MATERIALS PROVIDED START
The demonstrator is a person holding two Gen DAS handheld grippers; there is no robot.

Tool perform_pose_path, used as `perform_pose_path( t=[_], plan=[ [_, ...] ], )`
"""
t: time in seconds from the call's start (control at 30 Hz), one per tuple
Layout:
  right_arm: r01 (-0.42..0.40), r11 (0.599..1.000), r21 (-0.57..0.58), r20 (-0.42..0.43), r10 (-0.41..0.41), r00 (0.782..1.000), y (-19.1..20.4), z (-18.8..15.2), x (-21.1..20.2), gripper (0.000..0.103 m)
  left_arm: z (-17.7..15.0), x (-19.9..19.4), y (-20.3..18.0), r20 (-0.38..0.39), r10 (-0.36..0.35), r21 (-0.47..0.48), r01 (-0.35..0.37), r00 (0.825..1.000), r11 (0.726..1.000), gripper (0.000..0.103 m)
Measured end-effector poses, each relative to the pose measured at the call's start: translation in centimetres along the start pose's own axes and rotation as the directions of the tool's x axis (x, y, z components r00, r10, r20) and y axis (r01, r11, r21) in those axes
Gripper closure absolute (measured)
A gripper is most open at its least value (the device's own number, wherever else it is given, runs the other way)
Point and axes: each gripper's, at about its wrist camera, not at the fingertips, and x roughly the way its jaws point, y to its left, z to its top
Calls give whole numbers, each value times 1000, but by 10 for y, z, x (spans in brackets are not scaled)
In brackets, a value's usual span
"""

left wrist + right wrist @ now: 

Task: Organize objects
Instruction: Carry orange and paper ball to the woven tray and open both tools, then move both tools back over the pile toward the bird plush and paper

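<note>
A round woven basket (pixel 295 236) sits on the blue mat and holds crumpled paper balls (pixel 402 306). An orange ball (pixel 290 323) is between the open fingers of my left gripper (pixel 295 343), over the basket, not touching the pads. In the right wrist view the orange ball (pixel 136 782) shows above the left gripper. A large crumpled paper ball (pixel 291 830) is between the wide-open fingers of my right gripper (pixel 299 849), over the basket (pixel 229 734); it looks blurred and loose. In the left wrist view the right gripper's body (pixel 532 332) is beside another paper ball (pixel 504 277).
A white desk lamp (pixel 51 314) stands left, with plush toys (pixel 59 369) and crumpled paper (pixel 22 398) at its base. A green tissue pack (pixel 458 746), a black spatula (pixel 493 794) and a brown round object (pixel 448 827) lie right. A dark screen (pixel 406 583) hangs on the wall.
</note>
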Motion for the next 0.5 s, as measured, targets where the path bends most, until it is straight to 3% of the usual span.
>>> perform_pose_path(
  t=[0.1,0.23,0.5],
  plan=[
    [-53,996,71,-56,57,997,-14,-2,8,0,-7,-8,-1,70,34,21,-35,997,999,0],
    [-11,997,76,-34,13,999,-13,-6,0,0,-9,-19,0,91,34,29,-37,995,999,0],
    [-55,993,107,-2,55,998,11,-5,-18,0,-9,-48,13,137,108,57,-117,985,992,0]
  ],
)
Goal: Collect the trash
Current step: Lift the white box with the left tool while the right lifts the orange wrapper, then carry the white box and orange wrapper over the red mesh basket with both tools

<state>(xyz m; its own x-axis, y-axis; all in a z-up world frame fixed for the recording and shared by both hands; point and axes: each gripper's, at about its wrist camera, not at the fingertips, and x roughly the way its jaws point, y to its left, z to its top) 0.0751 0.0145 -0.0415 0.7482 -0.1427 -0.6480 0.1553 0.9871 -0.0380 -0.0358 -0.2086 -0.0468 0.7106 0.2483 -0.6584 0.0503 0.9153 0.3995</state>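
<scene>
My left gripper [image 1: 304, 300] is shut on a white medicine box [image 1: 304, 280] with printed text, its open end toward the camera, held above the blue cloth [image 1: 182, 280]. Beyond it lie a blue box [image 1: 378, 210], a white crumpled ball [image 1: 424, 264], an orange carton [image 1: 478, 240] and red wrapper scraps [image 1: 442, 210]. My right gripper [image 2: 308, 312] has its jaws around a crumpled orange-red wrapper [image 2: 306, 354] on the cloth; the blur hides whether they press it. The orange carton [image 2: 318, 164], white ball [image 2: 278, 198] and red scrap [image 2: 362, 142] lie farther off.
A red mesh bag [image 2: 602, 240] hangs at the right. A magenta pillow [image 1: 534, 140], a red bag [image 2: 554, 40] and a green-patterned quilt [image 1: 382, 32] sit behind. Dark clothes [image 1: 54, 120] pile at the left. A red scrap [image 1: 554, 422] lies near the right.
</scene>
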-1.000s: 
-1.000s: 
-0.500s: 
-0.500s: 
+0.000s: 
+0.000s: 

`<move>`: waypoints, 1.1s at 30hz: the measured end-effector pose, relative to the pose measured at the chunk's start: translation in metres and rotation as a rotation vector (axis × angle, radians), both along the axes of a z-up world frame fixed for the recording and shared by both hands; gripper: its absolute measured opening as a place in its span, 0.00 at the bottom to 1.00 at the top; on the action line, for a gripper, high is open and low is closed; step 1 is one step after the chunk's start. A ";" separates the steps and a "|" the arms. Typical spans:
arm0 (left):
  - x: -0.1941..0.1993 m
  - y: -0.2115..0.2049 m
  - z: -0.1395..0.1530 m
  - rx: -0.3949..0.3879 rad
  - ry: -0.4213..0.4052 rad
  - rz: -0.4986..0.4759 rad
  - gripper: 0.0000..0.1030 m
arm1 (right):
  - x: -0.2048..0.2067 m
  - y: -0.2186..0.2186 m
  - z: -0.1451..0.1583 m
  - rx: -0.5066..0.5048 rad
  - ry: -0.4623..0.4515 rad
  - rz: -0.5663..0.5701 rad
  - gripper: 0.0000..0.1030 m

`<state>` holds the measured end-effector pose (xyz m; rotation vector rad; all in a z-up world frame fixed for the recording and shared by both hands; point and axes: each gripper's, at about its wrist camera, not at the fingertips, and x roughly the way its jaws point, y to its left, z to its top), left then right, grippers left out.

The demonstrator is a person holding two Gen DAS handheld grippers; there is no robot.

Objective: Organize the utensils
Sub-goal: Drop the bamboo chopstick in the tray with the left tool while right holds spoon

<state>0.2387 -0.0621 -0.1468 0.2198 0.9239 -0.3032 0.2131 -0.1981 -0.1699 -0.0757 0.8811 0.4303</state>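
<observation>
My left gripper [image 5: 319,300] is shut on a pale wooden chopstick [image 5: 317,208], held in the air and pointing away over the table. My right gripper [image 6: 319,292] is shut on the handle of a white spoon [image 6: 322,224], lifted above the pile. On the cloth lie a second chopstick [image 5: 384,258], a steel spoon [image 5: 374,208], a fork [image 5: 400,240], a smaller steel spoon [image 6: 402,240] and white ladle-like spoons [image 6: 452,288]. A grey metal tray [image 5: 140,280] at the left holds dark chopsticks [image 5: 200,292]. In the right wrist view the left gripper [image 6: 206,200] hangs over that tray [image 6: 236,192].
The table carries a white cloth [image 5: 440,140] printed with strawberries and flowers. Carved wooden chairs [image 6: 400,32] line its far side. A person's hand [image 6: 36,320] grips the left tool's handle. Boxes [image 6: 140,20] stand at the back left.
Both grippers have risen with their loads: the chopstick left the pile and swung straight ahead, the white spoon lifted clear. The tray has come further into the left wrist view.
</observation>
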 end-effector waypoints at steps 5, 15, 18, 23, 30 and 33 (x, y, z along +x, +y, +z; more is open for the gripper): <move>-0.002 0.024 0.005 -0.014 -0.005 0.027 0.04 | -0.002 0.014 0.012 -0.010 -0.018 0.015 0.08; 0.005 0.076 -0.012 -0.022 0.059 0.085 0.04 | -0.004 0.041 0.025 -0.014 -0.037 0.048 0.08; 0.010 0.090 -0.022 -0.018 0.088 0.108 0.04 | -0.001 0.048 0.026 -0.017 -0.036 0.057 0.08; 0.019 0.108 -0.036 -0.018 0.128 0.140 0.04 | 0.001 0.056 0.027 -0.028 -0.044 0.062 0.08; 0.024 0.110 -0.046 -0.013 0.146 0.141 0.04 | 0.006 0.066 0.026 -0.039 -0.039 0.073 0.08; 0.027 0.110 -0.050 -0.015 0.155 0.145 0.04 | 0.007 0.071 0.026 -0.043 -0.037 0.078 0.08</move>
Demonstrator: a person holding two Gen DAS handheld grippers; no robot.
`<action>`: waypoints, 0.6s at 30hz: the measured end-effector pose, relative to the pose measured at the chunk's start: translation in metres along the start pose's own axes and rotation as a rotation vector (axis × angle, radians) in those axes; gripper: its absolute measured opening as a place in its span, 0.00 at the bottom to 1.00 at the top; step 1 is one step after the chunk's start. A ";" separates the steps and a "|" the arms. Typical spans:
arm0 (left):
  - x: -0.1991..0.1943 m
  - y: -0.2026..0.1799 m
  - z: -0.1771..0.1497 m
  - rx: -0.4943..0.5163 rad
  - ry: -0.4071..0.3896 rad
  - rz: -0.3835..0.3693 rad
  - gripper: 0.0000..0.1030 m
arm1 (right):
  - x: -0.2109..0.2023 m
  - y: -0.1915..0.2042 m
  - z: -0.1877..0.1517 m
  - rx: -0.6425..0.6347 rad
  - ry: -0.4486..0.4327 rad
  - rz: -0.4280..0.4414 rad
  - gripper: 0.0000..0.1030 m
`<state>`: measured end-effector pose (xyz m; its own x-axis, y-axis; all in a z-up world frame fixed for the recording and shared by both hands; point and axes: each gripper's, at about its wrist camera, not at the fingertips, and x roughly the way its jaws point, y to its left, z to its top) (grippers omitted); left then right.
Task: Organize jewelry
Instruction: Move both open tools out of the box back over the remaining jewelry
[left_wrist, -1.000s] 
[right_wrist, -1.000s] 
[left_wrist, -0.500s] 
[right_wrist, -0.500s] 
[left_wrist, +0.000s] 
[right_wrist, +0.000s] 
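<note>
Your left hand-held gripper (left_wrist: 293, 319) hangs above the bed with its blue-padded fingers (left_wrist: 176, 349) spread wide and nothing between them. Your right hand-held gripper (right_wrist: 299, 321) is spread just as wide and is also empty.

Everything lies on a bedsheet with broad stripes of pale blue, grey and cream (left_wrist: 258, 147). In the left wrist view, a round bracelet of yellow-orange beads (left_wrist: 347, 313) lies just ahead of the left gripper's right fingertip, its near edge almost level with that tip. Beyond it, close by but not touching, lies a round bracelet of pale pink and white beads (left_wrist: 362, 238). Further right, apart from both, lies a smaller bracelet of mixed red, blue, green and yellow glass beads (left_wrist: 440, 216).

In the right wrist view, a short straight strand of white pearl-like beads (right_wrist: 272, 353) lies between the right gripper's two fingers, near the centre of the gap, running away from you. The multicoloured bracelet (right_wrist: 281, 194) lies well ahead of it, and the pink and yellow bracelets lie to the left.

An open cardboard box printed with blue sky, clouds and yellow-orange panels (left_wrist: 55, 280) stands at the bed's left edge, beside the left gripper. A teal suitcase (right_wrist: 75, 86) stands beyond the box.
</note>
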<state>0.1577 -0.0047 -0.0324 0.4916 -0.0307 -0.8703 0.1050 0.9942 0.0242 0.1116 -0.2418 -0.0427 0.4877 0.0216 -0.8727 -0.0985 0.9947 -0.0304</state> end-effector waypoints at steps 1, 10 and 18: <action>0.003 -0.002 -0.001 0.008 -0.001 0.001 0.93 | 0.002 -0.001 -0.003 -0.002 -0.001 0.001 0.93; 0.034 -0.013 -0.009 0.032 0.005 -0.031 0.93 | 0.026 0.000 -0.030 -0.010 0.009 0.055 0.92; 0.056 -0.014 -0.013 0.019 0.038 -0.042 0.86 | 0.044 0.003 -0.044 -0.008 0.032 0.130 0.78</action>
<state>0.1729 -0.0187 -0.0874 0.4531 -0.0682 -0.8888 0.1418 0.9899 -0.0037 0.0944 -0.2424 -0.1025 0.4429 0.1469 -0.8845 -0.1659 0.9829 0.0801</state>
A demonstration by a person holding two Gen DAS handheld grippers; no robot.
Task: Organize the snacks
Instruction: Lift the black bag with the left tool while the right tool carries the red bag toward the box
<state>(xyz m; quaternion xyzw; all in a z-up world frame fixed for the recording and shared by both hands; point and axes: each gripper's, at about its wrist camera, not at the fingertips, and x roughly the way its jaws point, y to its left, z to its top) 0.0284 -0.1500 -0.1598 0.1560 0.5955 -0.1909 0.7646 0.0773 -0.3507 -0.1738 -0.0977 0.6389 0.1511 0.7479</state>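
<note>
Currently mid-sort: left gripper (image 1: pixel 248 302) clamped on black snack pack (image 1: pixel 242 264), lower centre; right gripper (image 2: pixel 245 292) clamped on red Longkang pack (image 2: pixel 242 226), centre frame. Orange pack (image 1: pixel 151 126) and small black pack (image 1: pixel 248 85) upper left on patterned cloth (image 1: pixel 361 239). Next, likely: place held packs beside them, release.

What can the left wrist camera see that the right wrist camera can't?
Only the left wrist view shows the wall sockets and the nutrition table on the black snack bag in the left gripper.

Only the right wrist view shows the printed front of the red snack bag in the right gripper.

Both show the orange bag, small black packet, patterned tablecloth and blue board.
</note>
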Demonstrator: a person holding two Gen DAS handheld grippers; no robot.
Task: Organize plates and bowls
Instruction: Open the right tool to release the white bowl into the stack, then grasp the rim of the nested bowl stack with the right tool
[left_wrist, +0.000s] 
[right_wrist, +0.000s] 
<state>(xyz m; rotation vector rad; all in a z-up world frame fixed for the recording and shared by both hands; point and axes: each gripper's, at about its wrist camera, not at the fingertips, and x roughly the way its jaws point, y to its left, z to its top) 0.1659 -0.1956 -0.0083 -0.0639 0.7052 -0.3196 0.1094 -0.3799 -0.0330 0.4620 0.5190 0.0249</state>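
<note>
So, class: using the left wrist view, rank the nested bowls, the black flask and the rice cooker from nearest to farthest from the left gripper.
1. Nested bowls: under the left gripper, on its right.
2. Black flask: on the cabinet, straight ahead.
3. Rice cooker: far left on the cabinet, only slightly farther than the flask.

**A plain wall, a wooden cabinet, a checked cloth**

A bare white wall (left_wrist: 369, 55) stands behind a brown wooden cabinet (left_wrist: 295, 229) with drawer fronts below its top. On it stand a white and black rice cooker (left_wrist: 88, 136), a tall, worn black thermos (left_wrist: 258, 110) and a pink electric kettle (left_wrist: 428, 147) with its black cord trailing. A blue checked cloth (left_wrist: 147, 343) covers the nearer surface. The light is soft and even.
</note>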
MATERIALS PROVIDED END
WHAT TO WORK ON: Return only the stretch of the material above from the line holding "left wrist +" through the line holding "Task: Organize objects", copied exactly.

WRITTEN RESPONSE:
left wrist + right wrist @ now: 

Task: Organize objects

This exercise requires no further answer.